Work item:
Whenever the string "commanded" turns up in a line of the data below, copy that line.

Data provided:
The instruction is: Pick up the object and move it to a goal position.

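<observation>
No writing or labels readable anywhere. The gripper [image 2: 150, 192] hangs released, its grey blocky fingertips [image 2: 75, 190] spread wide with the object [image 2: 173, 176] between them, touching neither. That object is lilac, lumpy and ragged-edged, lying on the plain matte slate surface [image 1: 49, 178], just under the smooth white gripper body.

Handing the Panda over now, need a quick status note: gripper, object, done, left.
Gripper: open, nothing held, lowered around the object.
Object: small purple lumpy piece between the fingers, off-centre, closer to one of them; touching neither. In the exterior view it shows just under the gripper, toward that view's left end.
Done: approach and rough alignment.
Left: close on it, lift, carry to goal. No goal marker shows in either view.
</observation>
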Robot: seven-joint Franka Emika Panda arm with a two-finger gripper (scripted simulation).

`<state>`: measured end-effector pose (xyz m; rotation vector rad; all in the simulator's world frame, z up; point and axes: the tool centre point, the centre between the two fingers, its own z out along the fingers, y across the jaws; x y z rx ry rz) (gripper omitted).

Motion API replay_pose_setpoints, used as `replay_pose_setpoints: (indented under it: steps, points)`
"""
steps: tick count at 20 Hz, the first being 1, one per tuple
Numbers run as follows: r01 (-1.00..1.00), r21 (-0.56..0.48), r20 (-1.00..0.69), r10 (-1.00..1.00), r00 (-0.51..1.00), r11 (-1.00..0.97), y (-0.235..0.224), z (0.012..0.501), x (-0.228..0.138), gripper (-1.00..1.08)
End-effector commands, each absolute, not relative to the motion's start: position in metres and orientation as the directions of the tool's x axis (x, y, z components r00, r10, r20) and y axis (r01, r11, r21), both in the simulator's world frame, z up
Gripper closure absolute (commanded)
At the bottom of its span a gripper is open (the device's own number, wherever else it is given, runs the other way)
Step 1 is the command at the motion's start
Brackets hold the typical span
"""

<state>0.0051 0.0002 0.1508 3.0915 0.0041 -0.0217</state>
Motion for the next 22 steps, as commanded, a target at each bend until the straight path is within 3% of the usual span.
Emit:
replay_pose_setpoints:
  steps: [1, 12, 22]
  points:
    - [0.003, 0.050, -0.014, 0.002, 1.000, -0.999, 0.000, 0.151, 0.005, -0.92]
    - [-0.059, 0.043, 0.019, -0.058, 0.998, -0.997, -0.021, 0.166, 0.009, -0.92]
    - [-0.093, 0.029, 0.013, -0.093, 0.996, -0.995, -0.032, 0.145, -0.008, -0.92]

Output of the task:
Gripper closure absolute (commanded)
Motion for the next 22 steps, as commanded, a target at each bend until the straight path is within 3% of the usual span.

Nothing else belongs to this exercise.